Try it ::
Using the records below, quote only the span that opens with the line containing "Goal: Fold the" and closes with the line containing "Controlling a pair", exactly and inclusively.

Data to examine ::
□ □ □

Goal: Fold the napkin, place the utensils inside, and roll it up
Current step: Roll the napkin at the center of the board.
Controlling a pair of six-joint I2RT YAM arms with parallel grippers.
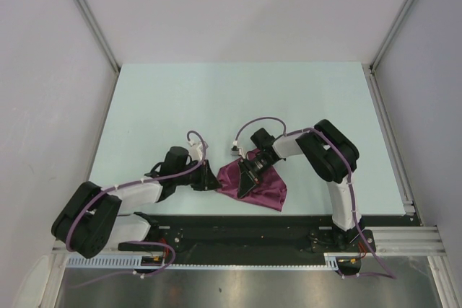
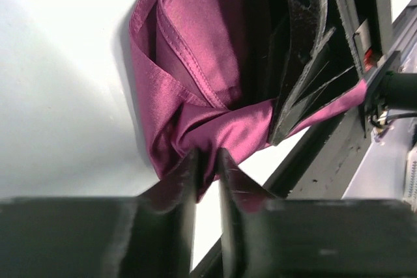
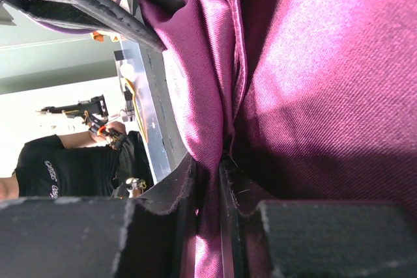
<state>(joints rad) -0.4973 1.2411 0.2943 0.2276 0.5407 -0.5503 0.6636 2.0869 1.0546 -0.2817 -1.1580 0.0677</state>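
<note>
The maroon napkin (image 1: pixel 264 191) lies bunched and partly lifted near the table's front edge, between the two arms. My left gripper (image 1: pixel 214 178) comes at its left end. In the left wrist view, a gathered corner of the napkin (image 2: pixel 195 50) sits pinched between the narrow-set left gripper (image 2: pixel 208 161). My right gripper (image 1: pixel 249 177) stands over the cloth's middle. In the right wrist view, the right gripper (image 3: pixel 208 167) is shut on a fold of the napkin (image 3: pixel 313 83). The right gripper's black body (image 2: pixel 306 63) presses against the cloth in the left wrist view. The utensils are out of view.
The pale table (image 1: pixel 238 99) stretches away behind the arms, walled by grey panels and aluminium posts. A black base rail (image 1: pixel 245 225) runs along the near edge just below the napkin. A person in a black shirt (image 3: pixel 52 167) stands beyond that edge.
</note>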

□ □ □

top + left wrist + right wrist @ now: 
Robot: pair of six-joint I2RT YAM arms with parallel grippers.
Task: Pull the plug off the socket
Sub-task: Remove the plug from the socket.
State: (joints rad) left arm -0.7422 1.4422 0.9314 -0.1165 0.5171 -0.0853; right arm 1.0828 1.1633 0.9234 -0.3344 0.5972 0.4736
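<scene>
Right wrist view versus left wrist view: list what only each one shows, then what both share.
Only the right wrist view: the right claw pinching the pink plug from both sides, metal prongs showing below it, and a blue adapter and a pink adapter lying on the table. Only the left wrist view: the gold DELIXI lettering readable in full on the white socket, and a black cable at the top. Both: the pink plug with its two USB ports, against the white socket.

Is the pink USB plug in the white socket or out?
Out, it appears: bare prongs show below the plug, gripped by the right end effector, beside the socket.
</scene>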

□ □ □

Written response ::
Goal: Fold the napkin, place the utensils inside, and roll it up
Current step: Roll the napkin at the center of the board.
Controlling a pair of six-joint I2RT YAM arms with parallel grippers.

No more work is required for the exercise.